I have yet another winter seasonal courtesy of Bell's Brewing. Since I've been on somewhat of a roll with reviewing stouts, I have taken this opportunity to review Bell's Special Double Cream Stout. I find it a bit odd that they would throw in the name "Double" even though the ABV is only at 6.1% as opposed to something higher. In any case

The beer pours a black color with a red tinge along the edges when held up to a light. The head starts out with a nice foamy look before settling to a more filmy appearance with some pretty good lacing.

The aroma has a nice chocolate and surprisingly strong lactose quality to it.
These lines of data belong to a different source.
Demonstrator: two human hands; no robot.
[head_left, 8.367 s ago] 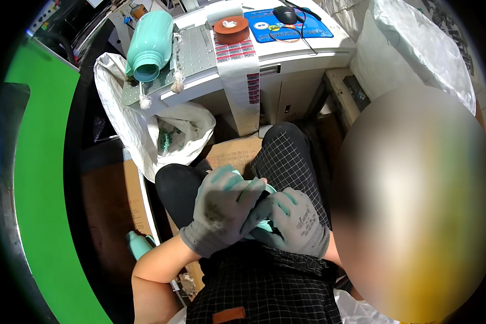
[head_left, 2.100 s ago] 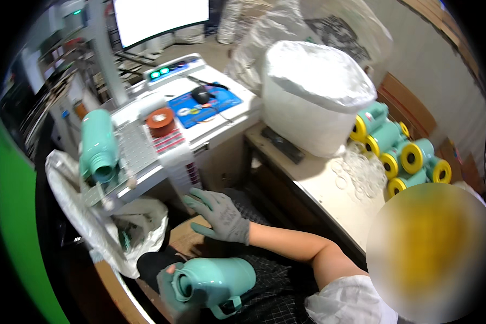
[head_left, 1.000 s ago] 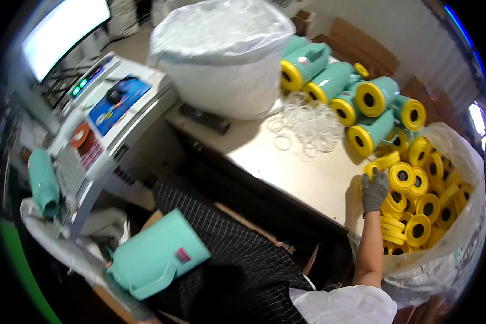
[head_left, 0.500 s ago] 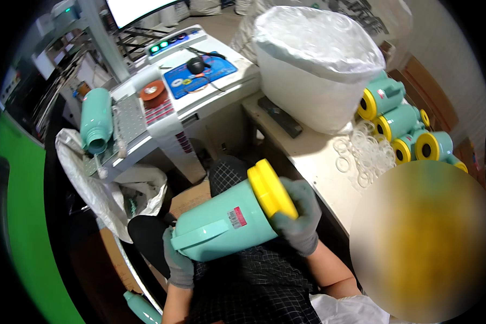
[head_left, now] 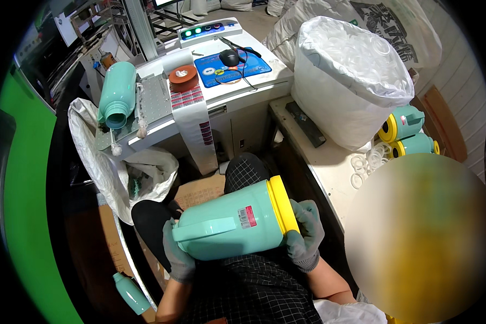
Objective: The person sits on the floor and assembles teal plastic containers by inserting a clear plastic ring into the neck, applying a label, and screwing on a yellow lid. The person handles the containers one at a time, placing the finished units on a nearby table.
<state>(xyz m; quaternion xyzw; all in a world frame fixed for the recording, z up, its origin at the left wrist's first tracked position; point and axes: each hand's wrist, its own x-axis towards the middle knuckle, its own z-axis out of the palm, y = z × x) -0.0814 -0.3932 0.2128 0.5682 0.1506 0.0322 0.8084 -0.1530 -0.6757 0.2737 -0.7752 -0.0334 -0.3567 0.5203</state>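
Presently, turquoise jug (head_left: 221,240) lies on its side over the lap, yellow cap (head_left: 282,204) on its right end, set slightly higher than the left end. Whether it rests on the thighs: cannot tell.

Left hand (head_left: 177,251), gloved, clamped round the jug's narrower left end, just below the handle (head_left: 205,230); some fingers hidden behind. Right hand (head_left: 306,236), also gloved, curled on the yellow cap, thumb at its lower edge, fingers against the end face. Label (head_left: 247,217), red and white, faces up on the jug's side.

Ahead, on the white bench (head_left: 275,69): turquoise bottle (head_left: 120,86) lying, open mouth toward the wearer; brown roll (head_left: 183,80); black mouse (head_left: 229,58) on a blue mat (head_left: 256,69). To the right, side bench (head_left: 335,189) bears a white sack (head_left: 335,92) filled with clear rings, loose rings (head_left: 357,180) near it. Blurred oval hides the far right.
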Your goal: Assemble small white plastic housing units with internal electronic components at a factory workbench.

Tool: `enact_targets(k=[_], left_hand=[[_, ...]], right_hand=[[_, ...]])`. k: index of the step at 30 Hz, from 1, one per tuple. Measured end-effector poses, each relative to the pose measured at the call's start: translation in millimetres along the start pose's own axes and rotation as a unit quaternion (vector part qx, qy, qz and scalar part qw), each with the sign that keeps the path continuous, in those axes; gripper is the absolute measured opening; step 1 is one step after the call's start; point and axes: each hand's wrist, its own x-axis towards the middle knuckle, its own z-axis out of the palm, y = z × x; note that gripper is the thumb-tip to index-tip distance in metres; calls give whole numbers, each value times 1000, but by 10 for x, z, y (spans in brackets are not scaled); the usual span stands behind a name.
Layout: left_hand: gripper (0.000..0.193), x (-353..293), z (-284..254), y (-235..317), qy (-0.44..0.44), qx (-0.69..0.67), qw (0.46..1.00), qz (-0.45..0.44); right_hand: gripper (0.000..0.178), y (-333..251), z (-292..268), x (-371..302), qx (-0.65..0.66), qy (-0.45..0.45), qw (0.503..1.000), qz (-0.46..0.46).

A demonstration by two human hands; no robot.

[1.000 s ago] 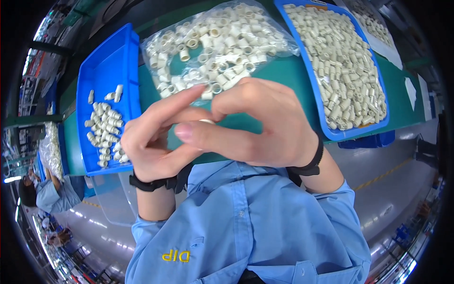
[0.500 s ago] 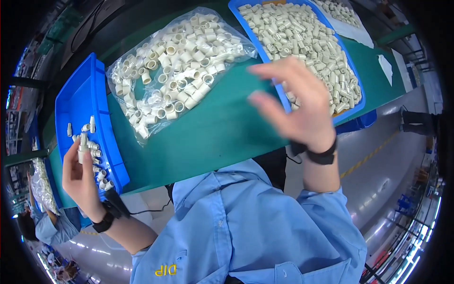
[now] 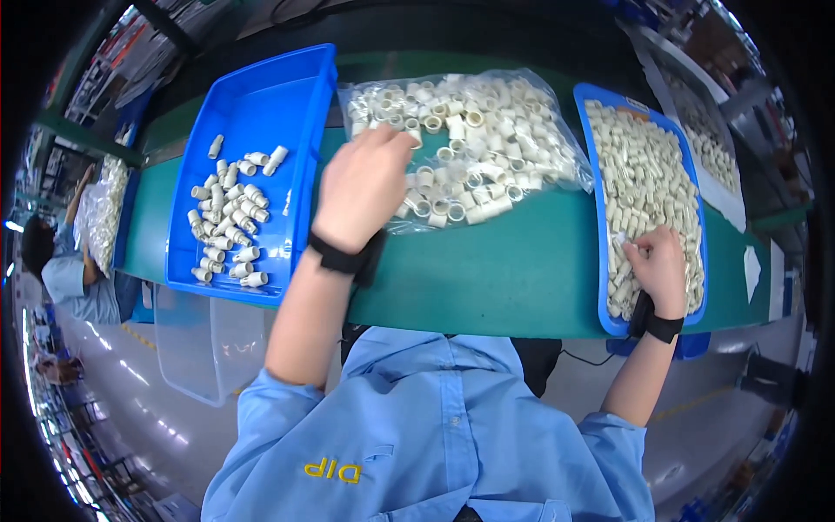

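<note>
My left hand (image 3: pixel 367 187) is over the left end of a clear plastic bag (image 3: pixel 400 228) of short white plastic rings (image 3: pixel 474 117). Its fingers are bent and bunched among the rings, and the back of the hand hides what they grip, if anything. In the right-hand blue tray (image 3: pixel 600 291), filled with cream ribbed plastic fittings (image 3: pixel 639 161), my right hand (image 3: pixel 663 271) has thumb and forefinger closed on a fitting at the near left side. The left-hand blue tray (image 3: pixel 261 91) contains a loose group of joined fittings (image 3: pixel 230 209).
The green table (image 3: pixel 487 278) runs beneath trays and bag. Behind the right tray is another load of fittings (image 3: pixel 709 152) on white sheeting. A clear plastic bin (image 3: pixel 196 348) stands below the table at left. Another person (image 3: pixel 74 261) works at far left beside a filled bag.
My left hand has left the left tray, where it held a fitting, for the bag of rings. My right hand has gone down into the right tray. The whole view has shifted.
</note>
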Motion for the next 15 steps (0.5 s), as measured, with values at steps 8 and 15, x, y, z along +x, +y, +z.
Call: enact_targets(k=[8,15], left_hand=[[25,337,700,-382,-69,-23,992,-102],[24,280,273,40,117,-135,984,-15]], right_hand=[[17,-125,-91,27,122,126,984,14],[17,-1457,-365,22,356,133,919,-103]])
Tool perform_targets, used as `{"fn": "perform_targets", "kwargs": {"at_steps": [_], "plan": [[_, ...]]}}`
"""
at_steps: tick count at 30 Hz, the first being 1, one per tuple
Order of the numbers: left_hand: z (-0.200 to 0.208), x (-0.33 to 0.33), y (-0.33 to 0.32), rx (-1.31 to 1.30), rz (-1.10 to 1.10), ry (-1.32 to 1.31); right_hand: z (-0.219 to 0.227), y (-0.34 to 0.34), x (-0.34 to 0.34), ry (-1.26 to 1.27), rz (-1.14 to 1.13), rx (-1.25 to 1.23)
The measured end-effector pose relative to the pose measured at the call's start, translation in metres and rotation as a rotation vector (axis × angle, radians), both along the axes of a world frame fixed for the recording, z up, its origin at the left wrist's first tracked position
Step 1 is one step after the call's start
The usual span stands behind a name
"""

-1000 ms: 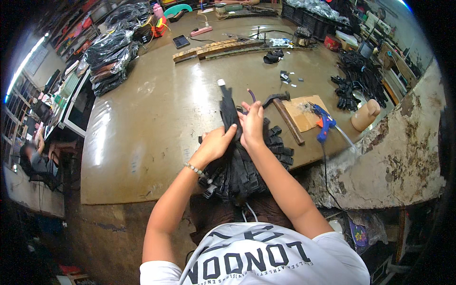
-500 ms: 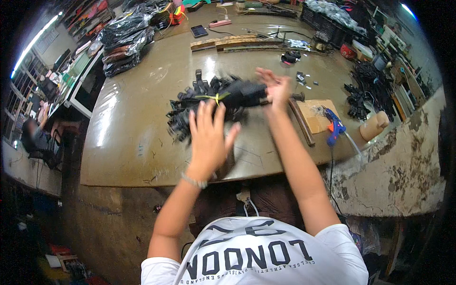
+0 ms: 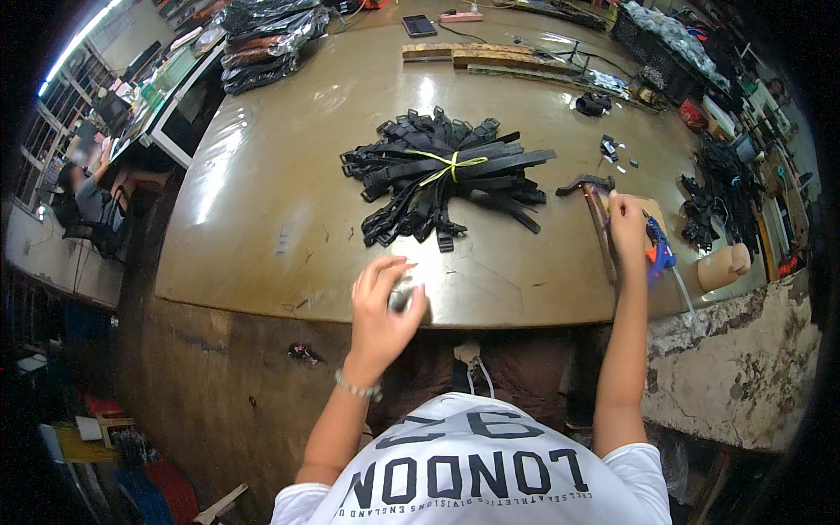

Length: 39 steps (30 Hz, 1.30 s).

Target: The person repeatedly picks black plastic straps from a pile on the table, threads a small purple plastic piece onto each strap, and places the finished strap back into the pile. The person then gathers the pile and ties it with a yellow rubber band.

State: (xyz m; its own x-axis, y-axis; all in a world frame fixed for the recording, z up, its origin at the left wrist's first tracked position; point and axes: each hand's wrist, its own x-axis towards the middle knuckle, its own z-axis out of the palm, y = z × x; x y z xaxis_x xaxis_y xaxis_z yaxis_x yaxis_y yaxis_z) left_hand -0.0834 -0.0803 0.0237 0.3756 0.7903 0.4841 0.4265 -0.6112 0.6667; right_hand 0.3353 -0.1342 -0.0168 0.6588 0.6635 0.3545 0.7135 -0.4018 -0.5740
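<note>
A bundle of black straps with plastic buckles (image 3: pixel 420 179) lies fanned out on the table, tied round its middle with a yellow-green tie (image 3: pixel 453 163). On the near side of it, my left hand (image 3: pixel 385 302) hovers by the table edge, fingers bent and apart, holding nothing. My right hand (image 3: pixel 625 226) is off to the right, its fingers curled together over a piece of cardboard (image 3: pixel 649 208); what they hold, if anything, is hidden. Beside that hand lies a hammer (image 3: pixel 599 232). A blue glue gun (image 3: pixel 661 249) lies just right of my wrist.
Wooden strips (image 3: pixel 490 57) and a dark tablet (image 3: pixel 419 26) lie at the back. More black straps (image 3: pixel 722 188) are heaped at the right, near a tan cylindrical roll (image 3: pixel 722 267). Plastic-wrapped stacks (image 3: pixel 271 44) stand at the far left. Another person (image 3: pixel 92 192) sits at a left-hand desk.
Both hands have come away from the strap bundle, which now rests on the table. My left hand drew back toward me; my right hand moved right to the cardboard. The view has shifted slightly.
</note>
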Motion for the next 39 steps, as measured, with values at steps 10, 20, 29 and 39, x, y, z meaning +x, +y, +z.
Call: {"fn": "perform_targets", "kwargs": {"at_steps": [10,20,29,39], "plan": [[-0.015,0.08,0.001,0.043,0.043,0.203,0.072,0.004,-0.153,0.745,0.53,0.593],[-0.013,0.031,0.025,-0.095,0.169,0.009,0.033,0.061,-0.188,0.768,0.723,0.26],[-0.011,0.034,0.05,-0.609,-0.137,-0.101,0.024,0.054,-0.195,0.395,0.832,0.416],[-0.013,0.018,0.056,0.125,0.177,0.094,0.03,0.055,-0.195,0.354,0.754,0.282]]}}
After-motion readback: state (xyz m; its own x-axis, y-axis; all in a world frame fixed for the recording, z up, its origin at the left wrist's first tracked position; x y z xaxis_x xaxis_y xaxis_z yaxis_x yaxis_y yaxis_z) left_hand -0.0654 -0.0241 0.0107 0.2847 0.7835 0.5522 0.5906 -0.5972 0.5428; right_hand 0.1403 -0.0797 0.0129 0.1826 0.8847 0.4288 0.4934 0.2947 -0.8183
Along with that are notes of roasted barley, and some mild coffee ground notes. It smells almost like someone poured coffee creamer into my beer which is the best way I can describe it.

Flavor-wise, it's pretty heavy on the chocolate and lactose with some notes of whipped cream, sugar and roasted barley and malts. Again, it's like coffee creamer but with some much sweeter notes. As for the aftertaste, it's a mix of sweet cream and roasted barley.
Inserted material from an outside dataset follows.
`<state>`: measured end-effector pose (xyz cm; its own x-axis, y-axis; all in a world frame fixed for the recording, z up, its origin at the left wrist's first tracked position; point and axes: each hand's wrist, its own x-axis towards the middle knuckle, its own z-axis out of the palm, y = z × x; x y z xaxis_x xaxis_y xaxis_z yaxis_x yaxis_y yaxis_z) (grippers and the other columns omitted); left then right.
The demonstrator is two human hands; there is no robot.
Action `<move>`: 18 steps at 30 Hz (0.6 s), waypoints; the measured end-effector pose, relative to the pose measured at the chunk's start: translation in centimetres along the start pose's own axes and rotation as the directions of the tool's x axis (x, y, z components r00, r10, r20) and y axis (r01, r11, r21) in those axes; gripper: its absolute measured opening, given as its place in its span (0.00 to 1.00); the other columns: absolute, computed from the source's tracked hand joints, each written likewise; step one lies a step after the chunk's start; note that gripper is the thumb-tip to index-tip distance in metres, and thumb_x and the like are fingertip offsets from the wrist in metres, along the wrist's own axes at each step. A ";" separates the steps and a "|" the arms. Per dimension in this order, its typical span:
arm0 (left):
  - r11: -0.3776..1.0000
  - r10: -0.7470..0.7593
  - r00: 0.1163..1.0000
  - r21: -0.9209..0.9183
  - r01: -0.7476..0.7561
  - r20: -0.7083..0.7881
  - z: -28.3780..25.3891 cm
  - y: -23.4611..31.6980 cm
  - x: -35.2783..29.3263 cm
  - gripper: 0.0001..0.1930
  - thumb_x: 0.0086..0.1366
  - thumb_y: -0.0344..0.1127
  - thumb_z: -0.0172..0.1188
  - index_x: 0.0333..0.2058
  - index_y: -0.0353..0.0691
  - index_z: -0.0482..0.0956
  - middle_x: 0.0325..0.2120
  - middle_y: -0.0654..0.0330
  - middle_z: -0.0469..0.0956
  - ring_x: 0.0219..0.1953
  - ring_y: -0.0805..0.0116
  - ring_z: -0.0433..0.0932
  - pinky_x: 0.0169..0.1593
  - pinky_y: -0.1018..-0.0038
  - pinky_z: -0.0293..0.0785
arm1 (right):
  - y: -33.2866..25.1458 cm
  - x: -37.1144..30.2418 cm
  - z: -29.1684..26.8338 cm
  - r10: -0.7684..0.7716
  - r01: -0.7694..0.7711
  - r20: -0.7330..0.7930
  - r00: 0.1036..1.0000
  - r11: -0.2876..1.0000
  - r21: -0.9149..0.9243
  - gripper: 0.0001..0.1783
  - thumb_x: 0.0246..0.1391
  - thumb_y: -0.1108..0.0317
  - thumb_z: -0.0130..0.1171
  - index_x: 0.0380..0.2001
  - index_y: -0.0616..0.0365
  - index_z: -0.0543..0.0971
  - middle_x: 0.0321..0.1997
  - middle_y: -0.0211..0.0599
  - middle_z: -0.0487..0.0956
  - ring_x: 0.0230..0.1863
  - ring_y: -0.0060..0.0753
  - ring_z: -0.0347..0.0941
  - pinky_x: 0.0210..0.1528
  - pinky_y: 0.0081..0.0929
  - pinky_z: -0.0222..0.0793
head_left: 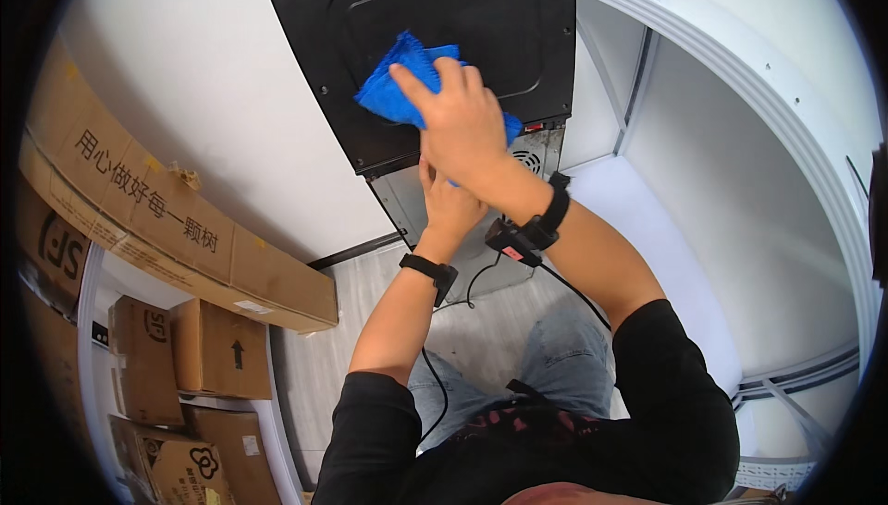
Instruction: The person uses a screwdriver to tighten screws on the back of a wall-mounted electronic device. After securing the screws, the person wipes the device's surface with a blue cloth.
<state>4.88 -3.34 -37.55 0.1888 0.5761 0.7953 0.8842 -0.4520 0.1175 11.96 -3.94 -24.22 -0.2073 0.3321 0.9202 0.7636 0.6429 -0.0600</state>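
Observation:
A blue cloth (388, 96) lies bunched against the black panel (444, 10) of a tall machine. My right hand (462, 126) is closed over the cloth and presses it to the panel's lower part, with the index finger stretched along it. Below it, my left hand (449, 214) is raised to the panel's bottom edge. Most of its fingers are hidden behind my right hand and wrist, so its grip does not show. A bit of blue shows between the two hands. Under the panel is the machine's grey metal body (402, 200) with a round vent grille (527, 160).
Black straps with small devices (518, 239) sit on both wrists, trailing cables. A long cardboard carton (176, 214) leans at left, above a rack of cardboard boxes (222, 348). White metal shelving (684, 255) stands at right. Grey wood-look flooring (314, 366) lies below.

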 end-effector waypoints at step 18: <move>0.982 0.083 0.997 0.171 -0.082 -0.003 -0.5 -0.5 -0.4 0.37 0.49 0.30 0.57 0.62 0.45 0.64 0.66 0.67 0.57 0.70 0.64 0.49 0.68 0.54 0.36 | 3.3 -2.2 -1.8 0.137 -0.137 -0.003 0.991 0.988 -0.068 0.39 0.38 0.75 0.66 0.58 0.41 0.71 0.51 0.52 0.67 0.48 0.54 0.67 0.46 0.41 0.71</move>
<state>4.18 -3.71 -37.63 0.2608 0.5344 0.8040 0.9260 -0.3741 -0.0516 16.07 -3.76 -25.80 -0.0992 0.4151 0.9043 0.8247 0.5429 -0.1587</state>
Despite my expectations, the palate is very light in terms of both body and carbonation. With that said, it's also got a very smooth texture which makes this very easy to drink

I have to say that I enjoyed this quite a bit! It may be a little too high in lactose for some, but this is a great beer to try out and an excellent cream stout. I wish Bell's would make this a year-round offering because I would definitely buy this on a regular basis.

Bell's Special Double Cream Stout - 9/10

Saturday, February 1, 2014

Sam Adams White Christmas Review

Name: Sam Adams White Christmas
Style: Witbier
ABV: 5.8%

As many of you may be thinking in your heads, I am painfully aware that Christmas was over a month ago. Still, that does not necessarily mean that I am done with winter seasonals because there is still over a month left in winter (sadly.) How I long for a winter like the one we had in 2012 because we pretty much had no winter that year, and to me, those are the best kind of winters.

In any case, today I'm looking at a winter seasonal from Sam Adams called White Christmas, a Belgian White aka Witbier. I'd make a cheesy Bing Crosby reference here but I will refrain from doing so.

White Christmas pours a wet golden color with a some high carbonation. The head has a pretty appearance and no lacing to speak of.

The aroma starts off with a pleasent scent of orange peel, wheat and spices. Along with that are notes of cloves, cinnamon and malts.

Cinnamon and spices make up a good portion of the flavor. These are supported by some citrus hops, wheat and pale malts.

The palate is moderate in weight and some mild feeling carbonation is tacked on for good measure. This beer is pretty easy to drink.